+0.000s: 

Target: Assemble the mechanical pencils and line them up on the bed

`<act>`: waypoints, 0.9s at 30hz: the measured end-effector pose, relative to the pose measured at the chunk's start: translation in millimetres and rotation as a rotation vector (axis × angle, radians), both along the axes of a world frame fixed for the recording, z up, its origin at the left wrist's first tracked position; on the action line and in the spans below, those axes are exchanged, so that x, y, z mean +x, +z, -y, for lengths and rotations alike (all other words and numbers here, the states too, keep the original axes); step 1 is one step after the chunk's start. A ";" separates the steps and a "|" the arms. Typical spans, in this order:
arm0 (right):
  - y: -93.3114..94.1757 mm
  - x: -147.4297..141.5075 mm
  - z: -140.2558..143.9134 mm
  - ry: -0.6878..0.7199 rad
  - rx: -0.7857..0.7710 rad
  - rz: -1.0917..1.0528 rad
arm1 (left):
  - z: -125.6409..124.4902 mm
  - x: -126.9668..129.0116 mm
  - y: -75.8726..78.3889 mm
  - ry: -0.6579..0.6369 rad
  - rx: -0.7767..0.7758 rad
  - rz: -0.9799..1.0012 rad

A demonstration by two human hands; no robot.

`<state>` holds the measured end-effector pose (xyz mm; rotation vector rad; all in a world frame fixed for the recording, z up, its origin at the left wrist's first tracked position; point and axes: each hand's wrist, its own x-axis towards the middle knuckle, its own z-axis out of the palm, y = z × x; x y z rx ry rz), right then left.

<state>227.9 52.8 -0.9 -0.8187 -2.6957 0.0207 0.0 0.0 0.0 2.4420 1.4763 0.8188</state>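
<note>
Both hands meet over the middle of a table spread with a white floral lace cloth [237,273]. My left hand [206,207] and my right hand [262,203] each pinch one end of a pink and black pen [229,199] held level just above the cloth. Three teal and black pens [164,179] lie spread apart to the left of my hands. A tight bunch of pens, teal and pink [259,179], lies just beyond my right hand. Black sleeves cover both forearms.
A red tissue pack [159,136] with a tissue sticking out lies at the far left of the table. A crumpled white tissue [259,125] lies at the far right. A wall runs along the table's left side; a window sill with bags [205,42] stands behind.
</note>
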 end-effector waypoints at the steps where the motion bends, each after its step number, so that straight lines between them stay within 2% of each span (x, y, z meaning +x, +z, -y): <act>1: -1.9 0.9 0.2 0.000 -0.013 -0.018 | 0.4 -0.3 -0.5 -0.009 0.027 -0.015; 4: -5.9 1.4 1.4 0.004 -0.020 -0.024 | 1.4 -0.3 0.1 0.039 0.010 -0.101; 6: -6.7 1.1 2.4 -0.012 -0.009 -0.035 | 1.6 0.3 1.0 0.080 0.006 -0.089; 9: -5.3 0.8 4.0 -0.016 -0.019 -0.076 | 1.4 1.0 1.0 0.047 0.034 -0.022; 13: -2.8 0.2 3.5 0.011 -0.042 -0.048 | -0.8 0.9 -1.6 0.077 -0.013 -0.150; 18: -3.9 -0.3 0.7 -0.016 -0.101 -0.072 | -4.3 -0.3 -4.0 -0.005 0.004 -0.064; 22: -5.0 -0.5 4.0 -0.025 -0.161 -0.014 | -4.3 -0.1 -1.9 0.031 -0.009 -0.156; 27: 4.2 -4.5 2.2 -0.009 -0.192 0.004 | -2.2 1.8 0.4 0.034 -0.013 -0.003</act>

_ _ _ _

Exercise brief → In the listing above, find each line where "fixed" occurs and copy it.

Finished exercise →
`<act>`: waypoints, 0.9s at 30hz: the measured end-effector pose, relative to the pose measured at the chunk's start: translation in millimetres and rotation as a rotation vector (axis × angle, radians), both along the axes of a world frame fixed for the recording, z up, its origin at the left wrist's first tracked position; on the action line and in the spans below, those axes are exchanged, so that x, y, z mean +x, +z, -y, for lengths and rotations alike (all other words and numbers here, the states too, keep the original axes); step 1 is one step after the chunk's start. A ";" separates the steps and a "|" the arms. Typical spans, in this order:
`<state>` holds the measured end-effector pose (xyz mm; rotation vector rad; all in a world frame fixed for the recording, z up, its origin at the left wrist's first tracked position; point and axes: each hand's wrist, its own x-axis towards the middle knuckle, its own z-axis out of the palm, y = z × x; x y z rx ry rz), right then left.

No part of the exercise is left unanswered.